A relatively recent innovation here in the states, chimneys were originally built along the exterior walls of a home and in the late 1790s were incorporated into a home’s interior walls. In colonial New England, moving the chimney to the center of the house – and including multiple flues – meant that fires could be lit in two or more rooms. These central fires would effectively heat the home’s center mass of stone, thereby keeping the building warmer for longer periods of time.

While chimneys have evolved, their scale and symmetry remain impactful design elements. For instance, because of height restrictions, homes built on the water tend to be long and linear. Incorporating heightened chimneys can break up the linear line and introduce verticality to these homes. This effectively creates height in a graceful, attractive way. There are also several chimney design options that create and enhance a home’s symmetry, including a single chimney centered above a front door, two anchored at the end of the home or even four chimneys, handsomely (or gracefully) positioned.

At times, a “false” chimney (those without a venting purpose) can be utilized to create balance and symmetry, as shown in the photos below.

Chimneys can be designed with varying materials and one classic option is brick and mortar. Masons usually choose mortar slightly softer than the brick so if something gives, the mortar goes first. Mortar can be can be easily re-pointed without the expense of replacing the brick. Alongside traditional red brick, one also sees area chimneys painted white with a black painted cap, sometimes referred to as a “Tory chimney.” The story goes that during the war with Britain, some New Englanders painted their brick chimneys white as a way to show loyalty to the British.
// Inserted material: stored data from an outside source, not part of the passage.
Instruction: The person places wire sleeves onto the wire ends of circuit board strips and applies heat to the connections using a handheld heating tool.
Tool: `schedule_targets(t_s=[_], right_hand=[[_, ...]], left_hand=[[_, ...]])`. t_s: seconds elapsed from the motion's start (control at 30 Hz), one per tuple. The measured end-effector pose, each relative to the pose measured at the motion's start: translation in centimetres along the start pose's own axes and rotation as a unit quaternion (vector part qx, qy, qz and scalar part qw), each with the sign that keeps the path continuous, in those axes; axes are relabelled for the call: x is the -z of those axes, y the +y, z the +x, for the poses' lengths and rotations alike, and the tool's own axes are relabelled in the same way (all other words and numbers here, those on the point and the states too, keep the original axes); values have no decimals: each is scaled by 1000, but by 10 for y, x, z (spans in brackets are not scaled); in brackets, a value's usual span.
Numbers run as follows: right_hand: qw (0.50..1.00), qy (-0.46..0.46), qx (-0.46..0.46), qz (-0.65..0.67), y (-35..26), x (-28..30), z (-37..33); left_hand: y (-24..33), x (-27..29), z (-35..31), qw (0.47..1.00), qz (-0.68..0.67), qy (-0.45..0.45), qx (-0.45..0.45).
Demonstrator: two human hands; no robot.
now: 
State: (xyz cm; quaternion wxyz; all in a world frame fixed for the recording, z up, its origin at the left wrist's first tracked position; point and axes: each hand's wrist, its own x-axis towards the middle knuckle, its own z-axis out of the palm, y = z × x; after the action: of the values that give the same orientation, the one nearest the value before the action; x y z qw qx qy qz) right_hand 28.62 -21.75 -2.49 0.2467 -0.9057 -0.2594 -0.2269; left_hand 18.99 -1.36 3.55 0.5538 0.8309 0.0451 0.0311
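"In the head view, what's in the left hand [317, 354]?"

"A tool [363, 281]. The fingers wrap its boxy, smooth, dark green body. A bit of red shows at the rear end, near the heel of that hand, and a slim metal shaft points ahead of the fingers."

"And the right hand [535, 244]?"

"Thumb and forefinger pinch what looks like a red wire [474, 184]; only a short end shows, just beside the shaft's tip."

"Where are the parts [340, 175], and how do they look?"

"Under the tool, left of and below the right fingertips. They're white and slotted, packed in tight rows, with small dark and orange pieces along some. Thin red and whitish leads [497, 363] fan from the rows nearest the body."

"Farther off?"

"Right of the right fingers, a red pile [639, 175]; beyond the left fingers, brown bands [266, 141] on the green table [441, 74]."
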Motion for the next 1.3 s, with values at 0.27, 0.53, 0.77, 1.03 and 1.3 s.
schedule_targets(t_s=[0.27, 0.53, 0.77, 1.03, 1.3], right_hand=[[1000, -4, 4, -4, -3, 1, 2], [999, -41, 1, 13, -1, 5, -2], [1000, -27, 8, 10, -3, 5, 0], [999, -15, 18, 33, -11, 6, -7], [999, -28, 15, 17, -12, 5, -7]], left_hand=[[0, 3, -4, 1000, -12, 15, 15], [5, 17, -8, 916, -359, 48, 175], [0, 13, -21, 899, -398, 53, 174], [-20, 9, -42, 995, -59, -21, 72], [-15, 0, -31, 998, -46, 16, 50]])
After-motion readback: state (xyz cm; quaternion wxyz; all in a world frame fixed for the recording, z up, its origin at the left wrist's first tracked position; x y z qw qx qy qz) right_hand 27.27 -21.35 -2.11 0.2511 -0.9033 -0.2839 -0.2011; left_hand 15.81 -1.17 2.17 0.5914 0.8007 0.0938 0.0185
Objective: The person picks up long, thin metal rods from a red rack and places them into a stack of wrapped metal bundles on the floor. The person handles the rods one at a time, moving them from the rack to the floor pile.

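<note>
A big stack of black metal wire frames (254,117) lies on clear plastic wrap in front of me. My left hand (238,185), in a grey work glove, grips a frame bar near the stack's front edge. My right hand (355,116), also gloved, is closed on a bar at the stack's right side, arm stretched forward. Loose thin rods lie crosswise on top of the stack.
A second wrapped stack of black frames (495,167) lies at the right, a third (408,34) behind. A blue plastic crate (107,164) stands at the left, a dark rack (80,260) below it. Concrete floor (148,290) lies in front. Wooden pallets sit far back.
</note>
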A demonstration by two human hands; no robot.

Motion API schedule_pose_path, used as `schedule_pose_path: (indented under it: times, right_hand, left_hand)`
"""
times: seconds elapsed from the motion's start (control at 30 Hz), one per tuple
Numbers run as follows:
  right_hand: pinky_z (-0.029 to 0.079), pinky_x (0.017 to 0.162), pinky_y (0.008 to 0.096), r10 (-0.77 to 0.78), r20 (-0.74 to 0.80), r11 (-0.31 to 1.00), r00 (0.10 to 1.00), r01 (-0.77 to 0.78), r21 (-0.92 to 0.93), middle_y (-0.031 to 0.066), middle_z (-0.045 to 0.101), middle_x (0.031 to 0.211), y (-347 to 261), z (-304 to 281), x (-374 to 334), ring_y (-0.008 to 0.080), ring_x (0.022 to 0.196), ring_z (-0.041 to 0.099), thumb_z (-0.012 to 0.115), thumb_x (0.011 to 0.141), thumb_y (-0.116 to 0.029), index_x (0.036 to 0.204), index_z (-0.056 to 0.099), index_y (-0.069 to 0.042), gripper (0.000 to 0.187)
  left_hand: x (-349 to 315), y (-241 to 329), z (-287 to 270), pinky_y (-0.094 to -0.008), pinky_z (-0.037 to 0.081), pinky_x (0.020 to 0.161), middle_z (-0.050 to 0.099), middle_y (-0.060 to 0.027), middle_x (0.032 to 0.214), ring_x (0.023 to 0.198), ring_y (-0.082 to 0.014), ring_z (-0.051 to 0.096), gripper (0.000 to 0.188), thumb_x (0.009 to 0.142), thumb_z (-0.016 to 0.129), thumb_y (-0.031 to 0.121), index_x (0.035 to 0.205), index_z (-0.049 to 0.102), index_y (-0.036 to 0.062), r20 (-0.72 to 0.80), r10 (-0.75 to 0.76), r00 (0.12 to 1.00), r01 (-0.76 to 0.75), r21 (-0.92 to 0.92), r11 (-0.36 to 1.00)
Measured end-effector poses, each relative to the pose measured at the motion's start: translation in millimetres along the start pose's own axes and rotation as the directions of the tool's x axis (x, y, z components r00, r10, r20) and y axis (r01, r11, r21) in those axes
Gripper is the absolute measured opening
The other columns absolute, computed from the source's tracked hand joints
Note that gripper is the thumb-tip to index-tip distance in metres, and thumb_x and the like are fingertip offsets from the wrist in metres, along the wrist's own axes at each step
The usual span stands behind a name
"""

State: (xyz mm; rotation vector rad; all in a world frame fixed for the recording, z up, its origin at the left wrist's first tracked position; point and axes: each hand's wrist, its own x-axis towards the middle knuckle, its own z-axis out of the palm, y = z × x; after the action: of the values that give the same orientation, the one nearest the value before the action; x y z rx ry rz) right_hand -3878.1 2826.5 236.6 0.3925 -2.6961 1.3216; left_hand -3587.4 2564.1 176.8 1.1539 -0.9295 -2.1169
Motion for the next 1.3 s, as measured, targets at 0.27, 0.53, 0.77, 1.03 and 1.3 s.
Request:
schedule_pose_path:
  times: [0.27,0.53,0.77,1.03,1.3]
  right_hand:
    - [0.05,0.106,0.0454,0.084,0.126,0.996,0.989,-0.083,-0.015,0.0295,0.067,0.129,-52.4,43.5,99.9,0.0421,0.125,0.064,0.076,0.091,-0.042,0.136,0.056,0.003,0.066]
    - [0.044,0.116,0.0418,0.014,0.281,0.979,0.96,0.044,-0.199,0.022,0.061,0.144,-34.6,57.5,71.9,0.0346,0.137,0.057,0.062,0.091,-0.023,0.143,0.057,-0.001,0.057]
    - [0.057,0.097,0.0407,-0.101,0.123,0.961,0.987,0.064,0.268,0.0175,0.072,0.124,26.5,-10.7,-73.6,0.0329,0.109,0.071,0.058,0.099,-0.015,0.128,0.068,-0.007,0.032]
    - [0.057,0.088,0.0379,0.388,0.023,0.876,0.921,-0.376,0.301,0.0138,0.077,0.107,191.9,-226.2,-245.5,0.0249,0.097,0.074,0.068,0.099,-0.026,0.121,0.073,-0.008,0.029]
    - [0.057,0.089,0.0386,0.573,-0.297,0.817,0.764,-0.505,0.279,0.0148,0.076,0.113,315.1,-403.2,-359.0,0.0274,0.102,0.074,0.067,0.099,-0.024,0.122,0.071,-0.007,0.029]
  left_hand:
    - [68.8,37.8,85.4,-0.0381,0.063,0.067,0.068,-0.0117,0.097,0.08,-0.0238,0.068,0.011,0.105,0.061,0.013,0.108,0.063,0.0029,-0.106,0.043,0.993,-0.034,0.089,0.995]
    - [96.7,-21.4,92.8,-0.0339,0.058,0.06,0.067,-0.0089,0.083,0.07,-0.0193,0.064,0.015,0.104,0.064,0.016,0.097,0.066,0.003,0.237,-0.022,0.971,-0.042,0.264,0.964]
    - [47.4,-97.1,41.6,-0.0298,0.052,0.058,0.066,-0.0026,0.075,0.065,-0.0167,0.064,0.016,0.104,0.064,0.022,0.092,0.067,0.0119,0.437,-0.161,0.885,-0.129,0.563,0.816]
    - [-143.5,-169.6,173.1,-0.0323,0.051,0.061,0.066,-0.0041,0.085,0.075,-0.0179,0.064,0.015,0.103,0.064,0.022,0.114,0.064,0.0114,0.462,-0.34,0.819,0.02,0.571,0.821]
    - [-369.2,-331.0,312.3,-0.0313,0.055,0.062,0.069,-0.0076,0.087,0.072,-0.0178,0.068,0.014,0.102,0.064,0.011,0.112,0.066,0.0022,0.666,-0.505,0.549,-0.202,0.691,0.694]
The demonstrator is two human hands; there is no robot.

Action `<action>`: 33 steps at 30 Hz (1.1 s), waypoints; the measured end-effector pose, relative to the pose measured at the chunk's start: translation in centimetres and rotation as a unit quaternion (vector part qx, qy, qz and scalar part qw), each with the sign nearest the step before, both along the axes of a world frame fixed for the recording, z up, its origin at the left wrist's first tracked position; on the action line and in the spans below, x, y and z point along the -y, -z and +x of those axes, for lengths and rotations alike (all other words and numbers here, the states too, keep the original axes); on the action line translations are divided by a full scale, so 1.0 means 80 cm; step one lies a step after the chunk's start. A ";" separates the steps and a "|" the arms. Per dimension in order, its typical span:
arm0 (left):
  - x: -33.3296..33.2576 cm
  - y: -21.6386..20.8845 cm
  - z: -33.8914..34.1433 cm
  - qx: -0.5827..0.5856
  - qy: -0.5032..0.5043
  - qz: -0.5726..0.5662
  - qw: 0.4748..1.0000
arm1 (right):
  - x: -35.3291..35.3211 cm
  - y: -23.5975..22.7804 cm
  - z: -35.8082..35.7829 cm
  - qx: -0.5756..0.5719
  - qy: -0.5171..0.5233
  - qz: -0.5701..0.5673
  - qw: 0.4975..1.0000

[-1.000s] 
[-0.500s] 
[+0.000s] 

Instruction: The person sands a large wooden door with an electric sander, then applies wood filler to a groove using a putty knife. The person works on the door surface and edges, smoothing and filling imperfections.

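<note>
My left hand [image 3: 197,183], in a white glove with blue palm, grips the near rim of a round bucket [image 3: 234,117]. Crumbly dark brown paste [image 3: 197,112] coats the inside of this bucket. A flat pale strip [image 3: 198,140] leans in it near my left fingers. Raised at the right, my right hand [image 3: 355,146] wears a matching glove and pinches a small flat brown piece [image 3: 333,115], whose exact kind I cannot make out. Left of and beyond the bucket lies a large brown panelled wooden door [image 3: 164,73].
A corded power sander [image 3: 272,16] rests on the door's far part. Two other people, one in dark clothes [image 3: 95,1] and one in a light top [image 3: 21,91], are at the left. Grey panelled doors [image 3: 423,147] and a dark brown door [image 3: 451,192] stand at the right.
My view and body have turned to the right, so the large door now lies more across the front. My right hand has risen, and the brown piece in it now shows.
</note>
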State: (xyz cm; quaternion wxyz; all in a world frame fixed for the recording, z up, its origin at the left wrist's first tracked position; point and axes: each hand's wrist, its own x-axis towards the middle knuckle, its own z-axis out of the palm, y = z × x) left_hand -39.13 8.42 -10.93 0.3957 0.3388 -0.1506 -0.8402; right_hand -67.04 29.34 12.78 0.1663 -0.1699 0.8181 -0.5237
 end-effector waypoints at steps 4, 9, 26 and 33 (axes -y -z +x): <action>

Fieldstone (“from the field”) is another favorite chimney material. Stone adds a beautiful, rustic charm and is available in multiple textures and colors. Fieldstone can be used in its natural state or can be cut and shaped.

To further stylize the chimney line, many are adorned with pots, which are placed atop the chimney. Pots are made from several different materials including clay (terracotta), brick and copper. While pots may be seen as ornamental, they also serve the practical purpose of creating a taller smokestack, thus increasing the chimney’s draw. Fires need oxygen to burn well and maximize heat distribution – and a taller smokestack will increase and extend the chimney’s draft. As a final touch, some chimneys also have a cap, which protects the opening by crowning the top to prevent rain, snow or small animals from entering.

So cozy up to your fireplace this winter knowing your chimney is a wonderful combination of form, function and history!